When you control for quality, the growth-versus-value distinction largely disappears. Here is what the evidence tells us:

  • Cheap, high-quality stocks deliver the best long-term returns
  • Cheap, low-quality stocks (classic "value traps") underperform
  • Expensive, high-quality stocks still deliver good returns over long periods, though with higher volatility
  • Expensive, low-quality stocks (classic "growth traps") deliver the worst returns

The lesson is clear: quality is the primary driver of returns. Valuation determines your entry point and margin of safety. Growth determines the speed of compounding. All three matter, but quality comes first.

Common Mistakes in the Growth vs Value Debate

Anchoring to Style Boxes: Do not limit yourself to one category. The best investors are flexible, buying growth when it is cheap and value when it is growing.

Ignoring Moats: A cheap stock without a competitive advantage is not a bargain. It is cheap for a reason, and that reason usually persists.

Chasing Recent Performance: Investors tend to pile into whichever style has outperformed recently. This is a recipe for buying high and selling low. Mean reversion is real.

Confusing Price with Value: Growth investors sometimes pay any price for a good story. Value investors sometimes buy anything that looks cheap. Both approaches fail without disciplined analysis of what a business is actually worth.

The Verdict

Growth vs value is the wrong question. The right question is: "Am I buying a high-quality business with durable competitive advantages at a reasonable price?"

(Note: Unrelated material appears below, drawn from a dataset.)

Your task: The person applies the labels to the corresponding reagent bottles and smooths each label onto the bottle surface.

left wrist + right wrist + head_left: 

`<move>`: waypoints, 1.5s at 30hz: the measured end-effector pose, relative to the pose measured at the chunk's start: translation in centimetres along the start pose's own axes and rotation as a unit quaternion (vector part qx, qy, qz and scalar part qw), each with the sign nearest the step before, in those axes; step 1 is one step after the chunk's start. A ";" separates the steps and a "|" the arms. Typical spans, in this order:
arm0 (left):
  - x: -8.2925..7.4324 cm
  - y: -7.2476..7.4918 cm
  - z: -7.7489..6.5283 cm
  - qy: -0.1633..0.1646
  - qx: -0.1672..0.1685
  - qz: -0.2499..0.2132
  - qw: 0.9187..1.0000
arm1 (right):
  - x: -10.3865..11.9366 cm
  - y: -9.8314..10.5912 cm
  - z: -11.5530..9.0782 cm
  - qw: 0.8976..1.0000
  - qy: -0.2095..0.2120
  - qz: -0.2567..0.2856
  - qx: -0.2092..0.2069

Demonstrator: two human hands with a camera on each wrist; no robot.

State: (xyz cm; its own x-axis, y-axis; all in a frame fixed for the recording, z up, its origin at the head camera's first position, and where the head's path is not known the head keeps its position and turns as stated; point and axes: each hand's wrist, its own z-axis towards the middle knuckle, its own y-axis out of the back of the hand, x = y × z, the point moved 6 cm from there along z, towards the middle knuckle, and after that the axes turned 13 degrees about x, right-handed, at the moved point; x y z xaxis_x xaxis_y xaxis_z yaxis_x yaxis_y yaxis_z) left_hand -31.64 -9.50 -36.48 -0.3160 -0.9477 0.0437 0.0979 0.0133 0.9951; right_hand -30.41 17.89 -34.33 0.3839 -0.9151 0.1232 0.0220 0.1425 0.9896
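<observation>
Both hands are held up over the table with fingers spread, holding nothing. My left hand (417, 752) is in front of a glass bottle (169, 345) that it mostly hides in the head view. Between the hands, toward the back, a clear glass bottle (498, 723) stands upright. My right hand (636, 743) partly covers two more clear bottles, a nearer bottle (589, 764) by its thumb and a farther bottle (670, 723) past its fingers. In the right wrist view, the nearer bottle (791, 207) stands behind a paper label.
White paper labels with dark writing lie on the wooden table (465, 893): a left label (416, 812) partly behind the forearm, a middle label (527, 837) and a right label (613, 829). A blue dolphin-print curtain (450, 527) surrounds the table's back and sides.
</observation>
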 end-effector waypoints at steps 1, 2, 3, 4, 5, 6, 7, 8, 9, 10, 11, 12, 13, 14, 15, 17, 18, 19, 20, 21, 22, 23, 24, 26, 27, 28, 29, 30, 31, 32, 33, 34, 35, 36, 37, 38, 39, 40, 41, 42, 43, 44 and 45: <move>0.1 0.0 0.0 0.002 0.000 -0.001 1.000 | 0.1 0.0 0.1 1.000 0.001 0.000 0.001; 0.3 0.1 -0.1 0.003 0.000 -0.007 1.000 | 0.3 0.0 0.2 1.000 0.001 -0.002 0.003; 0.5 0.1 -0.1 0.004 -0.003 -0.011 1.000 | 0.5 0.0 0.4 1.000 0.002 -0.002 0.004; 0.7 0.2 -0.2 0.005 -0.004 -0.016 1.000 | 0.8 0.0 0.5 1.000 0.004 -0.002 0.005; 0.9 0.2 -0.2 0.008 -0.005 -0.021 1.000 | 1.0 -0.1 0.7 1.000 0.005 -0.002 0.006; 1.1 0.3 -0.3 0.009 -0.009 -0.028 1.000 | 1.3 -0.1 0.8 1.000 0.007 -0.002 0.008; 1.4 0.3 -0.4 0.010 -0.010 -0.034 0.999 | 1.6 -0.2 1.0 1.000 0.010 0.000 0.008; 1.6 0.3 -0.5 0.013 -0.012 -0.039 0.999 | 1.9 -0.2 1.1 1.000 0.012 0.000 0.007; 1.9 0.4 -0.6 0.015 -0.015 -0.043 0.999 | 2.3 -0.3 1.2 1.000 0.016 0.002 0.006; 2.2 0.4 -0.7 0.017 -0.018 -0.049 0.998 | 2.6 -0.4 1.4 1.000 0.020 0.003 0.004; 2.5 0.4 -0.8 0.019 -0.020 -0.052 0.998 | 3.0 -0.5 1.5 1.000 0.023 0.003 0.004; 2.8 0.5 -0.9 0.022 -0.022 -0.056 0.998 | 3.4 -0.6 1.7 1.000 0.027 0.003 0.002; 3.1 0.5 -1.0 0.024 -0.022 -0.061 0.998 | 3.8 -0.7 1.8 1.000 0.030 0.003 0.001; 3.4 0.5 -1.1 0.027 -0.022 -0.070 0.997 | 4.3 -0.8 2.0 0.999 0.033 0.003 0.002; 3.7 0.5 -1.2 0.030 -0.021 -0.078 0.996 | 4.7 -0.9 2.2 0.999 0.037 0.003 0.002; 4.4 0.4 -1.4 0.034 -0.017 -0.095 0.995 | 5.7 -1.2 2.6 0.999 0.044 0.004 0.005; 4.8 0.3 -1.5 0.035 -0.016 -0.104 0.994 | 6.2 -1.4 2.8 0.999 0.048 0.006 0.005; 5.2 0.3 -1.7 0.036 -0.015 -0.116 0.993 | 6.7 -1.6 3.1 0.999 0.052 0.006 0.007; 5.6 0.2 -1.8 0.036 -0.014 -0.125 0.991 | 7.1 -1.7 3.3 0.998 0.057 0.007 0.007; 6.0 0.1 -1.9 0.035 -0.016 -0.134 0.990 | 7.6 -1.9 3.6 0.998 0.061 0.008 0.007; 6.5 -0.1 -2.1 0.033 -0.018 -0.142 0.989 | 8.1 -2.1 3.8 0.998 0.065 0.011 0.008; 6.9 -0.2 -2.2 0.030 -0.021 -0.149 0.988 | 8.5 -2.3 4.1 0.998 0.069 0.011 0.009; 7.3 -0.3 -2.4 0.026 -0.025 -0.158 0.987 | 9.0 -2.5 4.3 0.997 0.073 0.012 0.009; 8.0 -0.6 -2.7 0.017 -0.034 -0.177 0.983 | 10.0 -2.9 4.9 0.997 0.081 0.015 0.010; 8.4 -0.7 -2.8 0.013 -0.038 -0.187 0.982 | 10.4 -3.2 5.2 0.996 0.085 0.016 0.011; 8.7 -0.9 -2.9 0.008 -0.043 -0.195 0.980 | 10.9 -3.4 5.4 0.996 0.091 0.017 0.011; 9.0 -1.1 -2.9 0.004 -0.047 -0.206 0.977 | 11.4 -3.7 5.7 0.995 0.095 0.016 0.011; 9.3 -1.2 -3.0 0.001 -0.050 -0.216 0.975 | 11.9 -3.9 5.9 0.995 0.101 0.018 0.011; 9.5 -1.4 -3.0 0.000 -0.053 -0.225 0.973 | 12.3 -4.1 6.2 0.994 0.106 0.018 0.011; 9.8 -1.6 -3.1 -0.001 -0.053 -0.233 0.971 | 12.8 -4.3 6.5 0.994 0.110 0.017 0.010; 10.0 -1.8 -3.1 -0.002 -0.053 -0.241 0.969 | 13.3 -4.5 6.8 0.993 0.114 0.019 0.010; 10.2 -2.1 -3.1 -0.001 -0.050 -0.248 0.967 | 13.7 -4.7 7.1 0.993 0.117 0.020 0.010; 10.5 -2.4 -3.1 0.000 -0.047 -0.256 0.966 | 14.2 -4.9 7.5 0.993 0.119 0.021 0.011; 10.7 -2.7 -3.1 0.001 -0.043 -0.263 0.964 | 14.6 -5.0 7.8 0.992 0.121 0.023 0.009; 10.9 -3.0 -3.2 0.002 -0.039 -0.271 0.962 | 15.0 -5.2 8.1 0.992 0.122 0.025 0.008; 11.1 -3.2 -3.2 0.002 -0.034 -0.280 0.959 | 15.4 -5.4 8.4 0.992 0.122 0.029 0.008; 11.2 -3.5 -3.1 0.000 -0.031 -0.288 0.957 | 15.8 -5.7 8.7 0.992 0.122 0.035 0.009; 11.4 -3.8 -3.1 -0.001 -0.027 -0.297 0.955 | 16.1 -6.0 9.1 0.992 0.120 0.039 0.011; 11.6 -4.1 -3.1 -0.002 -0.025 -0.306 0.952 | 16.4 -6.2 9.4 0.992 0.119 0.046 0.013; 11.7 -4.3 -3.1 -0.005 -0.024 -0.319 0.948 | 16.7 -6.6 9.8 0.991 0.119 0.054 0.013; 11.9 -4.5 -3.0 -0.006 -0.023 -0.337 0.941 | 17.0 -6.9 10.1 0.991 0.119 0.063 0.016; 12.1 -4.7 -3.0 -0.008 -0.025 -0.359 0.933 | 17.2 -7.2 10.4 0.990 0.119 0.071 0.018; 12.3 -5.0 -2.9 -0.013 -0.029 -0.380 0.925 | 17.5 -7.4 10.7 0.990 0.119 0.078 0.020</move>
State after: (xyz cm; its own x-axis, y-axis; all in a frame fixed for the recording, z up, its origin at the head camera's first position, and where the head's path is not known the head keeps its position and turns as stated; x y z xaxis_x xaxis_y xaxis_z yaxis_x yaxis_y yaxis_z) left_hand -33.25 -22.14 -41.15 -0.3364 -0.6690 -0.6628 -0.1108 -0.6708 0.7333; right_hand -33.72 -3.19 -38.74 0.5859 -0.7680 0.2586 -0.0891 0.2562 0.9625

When you frame investing this way, the growth-value debate becomes irrelevant. You are simply looking for great businesses at fair prices, which is what every successful investor throughout history has done, regardless of what label they gave their strategy.

Use tools like Moatifi to screen for moat quality, financial strength, and valuation. Let the data guide you to the best opportunities, whether the market calls them growth, value, or something else entirely. The label does not matter. The returns do.